Hubo un breve silencio.

—¿Está completamente seguro?

—Más que nunca.

Colgó.

Respiró profundamente antes de volver al comedor.

Nadie preguntó por la llamada.

Nadie imaginó su importancia.

Durante los siguientes días todo pareció seguir igual.

Andrea continuó trabajando en la escuela.

Beatriz organizó otra comida familiar.

Carolina siguió publicando fotografías de la casa en redes sociales.

Santiago presumía entre sus amigos que algún día heredaría la propiedad.

Y Don Ernesto seguía caminando por aquellos pasillos como si fuera dueño absoluto de cada ladrillo.

Exactamente treinta días después, a las nueve con veinte de la mañana, el timbre sonó.

Beatriz abrió la puerta.

Encontró a un actuario judicial acompañado por dos abogados.

—¿Señor Ernesto Salinas?

—Sí.

—Venimos a entregar una notificación oficial.

Don Ernesto apareció inmediatamente.

Tomó el sobre con evidente molestia.

Lo abrió.

Comenzó a leer.

Su rostro cambió página tras página.

—Esto…

Su voz tembló.

—Esto no puede ser.

Beatriz intentó arrebatarle los documentos.

—¿Qué ocurre?

Él apenas podía hablar.

En ese momento Santiago bajó las escaleras.

—¿Quién llegó?

Nadie respondió.

Carolina apareció desde la sala.

—¿Papá?

Don Ernesto seguía completamente inmóvil.

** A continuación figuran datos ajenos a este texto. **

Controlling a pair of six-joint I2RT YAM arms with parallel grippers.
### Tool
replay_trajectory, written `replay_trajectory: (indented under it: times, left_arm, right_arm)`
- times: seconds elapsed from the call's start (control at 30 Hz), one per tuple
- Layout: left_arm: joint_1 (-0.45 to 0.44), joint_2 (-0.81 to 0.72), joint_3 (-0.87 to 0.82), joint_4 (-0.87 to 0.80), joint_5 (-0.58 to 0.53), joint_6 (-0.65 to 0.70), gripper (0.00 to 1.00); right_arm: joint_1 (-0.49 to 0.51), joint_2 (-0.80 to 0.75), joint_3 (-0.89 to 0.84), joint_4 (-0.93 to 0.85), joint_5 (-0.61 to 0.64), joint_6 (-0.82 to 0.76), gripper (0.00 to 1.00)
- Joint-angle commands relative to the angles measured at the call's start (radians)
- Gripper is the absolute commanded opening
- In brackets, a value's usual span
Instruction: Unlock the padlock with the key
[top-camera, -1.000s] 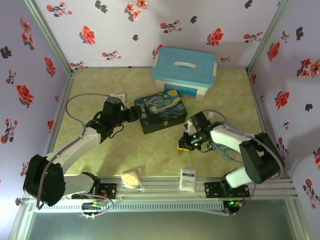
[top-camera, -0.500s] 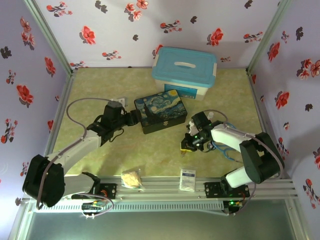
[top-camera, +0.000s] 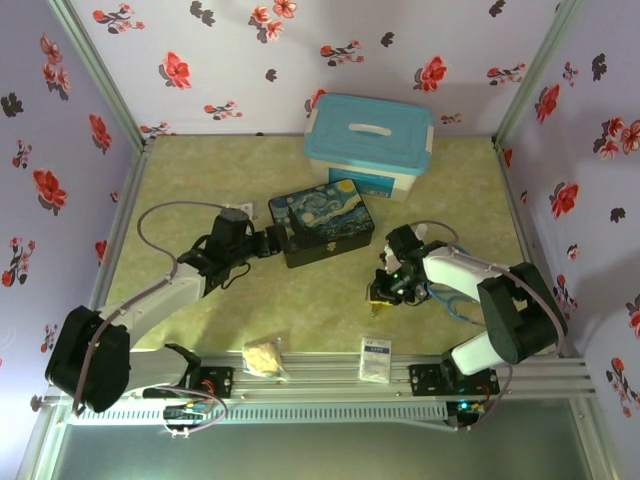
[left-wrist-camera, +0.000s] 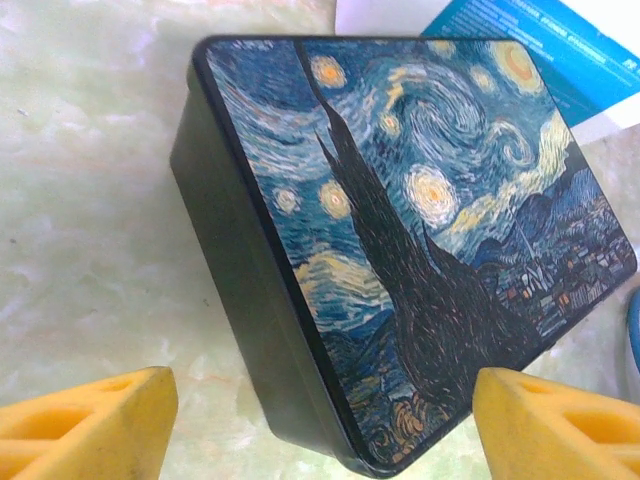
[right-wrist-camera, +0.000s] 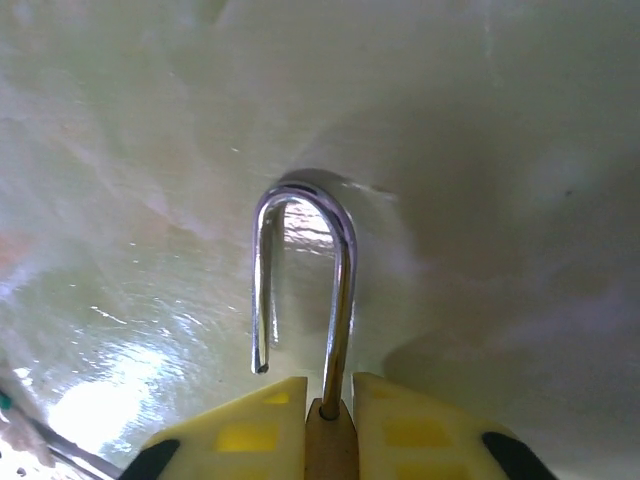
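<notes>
At the near edge, by the arms' bases, a pale crumpled packet (top-camera: 264, 357) and a small white card (top-camera: 376, 357) lie on the surface (top-camera: 200, 170), well apart from each other.

Just beyond the card, the right pincer (top-camera: 379, 293) is low over the surface and clamped on the padlock (right-wrist-camera: 330, 445). In the right wrist view its yellow fingers (right-wrist-camera: 255, 430) press both sides of the brass body, seen edge-on between them. The silver shackle (right-wrist-camera: 343, 290) rises from the body in a U. Its long leg runs down into the brass, while its short leg ends free in the air above one finger. Compared with a second ago, this pincer has drifted a little to the right in the overhead view, and the padlock has gone with it.

Farther in and to the left, the left pincer (top-camera: 272, 240) points at the near left side of the Starry Night tin (top-camera: 322, 222). Its two yellow fingers (left-wrist-camera: 90, 420) stand wide apart with nothing between them, and the tin's dark side wall lies just ahead of them; whether they touch it cannot be told. Over the last second the left arm has slid nearer and slightly right along that side. The tin has not shifted.

Behind the tin, by the back wall, sits a white container with a blue lid (top-camera: 368, 140), in the same place as before.
</notes>
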Motion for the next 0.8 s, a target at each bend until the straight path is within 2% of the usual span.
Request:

Las hojas temblaban entre sus manos.

En ese instante Andrea entró después del trabajo.

Al ver el ambiente comprendió que algo grave había sucedido.

—¿Qué pasó?

Beatriz le entregó finalmente la resolución.

Andrea comenzó a leer.

Sus ojos se abrieron poco a poco.

—No…

Levantó lentamente la vista.

—Javier…

Don Ernesto dejó caer el expediente sobre la mesa.

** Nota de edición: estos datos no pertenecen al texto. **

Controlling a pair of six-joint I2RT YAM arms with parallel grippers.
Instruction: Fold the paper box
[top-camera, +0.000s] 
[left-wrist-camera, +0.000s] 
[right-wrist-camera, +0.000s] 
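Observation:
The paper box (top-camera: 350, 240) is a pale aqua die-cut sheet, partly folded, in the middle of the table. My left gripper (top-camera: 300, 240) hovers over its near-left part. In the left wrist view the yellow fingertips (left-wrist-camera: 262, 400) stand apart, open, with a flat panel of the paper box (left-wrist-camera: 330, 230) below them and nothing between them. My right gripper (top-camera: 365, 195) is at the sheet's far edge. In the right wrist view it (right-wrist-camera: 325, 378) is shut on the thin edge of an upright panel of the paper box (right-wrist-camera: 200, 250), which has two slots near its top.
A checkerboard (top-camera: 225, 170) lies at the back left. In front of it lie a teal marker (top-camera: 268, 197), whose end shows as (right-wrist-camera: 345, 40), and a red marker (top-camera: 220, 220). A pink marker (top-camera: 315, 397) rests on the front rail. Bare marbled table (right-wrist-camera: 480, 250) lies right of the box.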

Dentro había varias copias certificadas.

Contratos.

Actas notariales.

Resoluciones judiciales.

Y un documento firmado catorce años atrás.

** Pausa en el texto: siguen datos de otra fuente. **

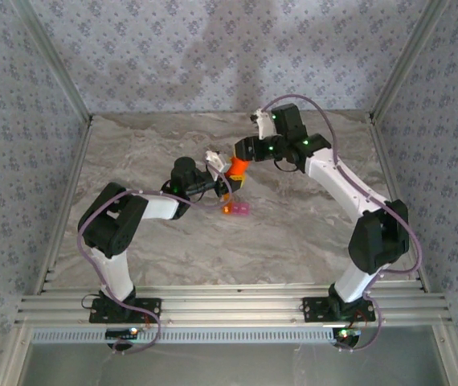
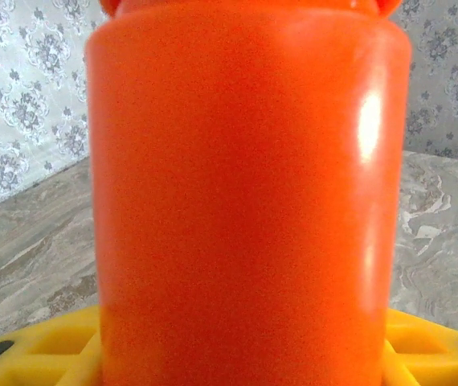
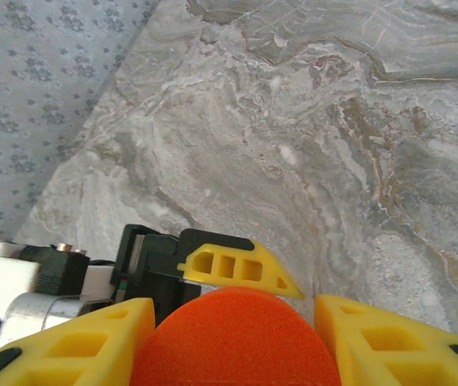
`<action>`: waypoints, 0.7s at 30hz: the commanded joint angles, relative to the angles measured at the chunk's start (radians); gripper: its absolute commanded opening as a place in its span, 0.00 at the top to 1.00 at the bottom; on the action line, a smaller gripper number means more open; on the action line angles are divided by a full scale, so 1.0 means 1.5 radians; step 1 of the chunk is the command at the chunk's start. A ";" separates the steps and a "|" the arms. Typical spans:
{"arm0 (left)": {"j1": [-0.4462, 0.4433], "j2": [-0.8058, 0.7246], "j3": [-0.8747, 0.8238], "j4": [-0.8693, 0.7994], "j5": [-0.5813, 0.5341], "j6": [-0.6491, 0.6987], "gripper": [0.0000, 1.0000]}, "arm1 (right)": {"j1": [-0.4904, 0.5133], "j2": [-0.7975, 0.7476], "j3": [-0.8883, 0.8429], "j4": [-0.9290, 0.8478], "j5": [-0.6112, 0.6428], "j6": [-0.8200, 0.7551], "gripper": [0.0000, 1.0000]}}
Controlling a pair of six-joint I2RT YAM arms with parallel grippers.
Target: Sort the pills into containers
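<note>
Bottle (image 2: pixel 245 185), plain orange, held by left claw (image 2: pixel 237 358) and right claw (image 3: pixel 233 342)

1. Top external view: mounted high and behind the arm bases (image 1: pixel 124 309), facing down and toward the far wall. Distant enough to take in the whole table (image 1: pixel 293 241) and both arms end to end.
2. Left wrist view: low and level, facing across the table toward a patterned wall (image 2: pixel 28 104). Pressed right up against the orange bottle (image 2: pixel 245 201), with the left arm's fingers (image 2: pixel 44 354) along the bottom edge.
3. Right wrist view: aimed steeply down past the right arm's fingers (image 3: pixel 76 346) onto the bottle's top. Very close, with table and patterned wall beyond.
4. Shared by all three: the orange bottle and the marbled table.
</note>
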 commanded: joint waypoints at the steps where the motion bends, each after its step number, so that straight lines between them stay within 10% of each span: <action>1: 0.008 -0.005 0.019 0.076 -0.010 -0.027 1.00 | 0.009 0.009 -0.018 -0.036 0.042 -0.023 0.59; 21: 0.008 -0.001 0.021 0.073 -0.013 -0.027 1.00 | 0.016 0.022 -0.012 -0.033 0.051 0.036 0.48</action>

La fecha coincidía exactamente con el momento en que la familia decía haber comprado aquella casa.

Solo que existía un detalle que ninguno conocía.

El verdadero comprador nunca había sido Don Ernesto.

El dinero había salido íntegramente de un fondo de inversión administrado por una sociedad patrimonial creada por el abuelo de Javier.

Durante años, la familia Salinas solo había conservado el derecho de uso.

Un derecho sujeto a condiciones muy específicas.

Condiciones que acababan de incumplir.

Andrea levantó la última hoja.

Era una carta firmada por el abuelo de Javier.

La leyó en voz alta sin darse cuenta.

“Si algún día mis beneficiarios utilizan esta casa para humillar, expulsar o menospreciar injustamente a un integrante legítimo de la familia que aquí habite, el fideicomiso recuperará inmediatamente la administración total del inmueble.”

El silencio fue absoluto.

Entonces el actuario dio un paso al frente y pronunció las palabras que nadie en aquella familia creyó escuchar jamás.

A partir de este momento, por resolución del comité fiduciario, el derecho de uso del inmueble queda revocado y tendrán treinta días para desocupar la propiedad. El nuevo administrador designado es el señor Javier Morales.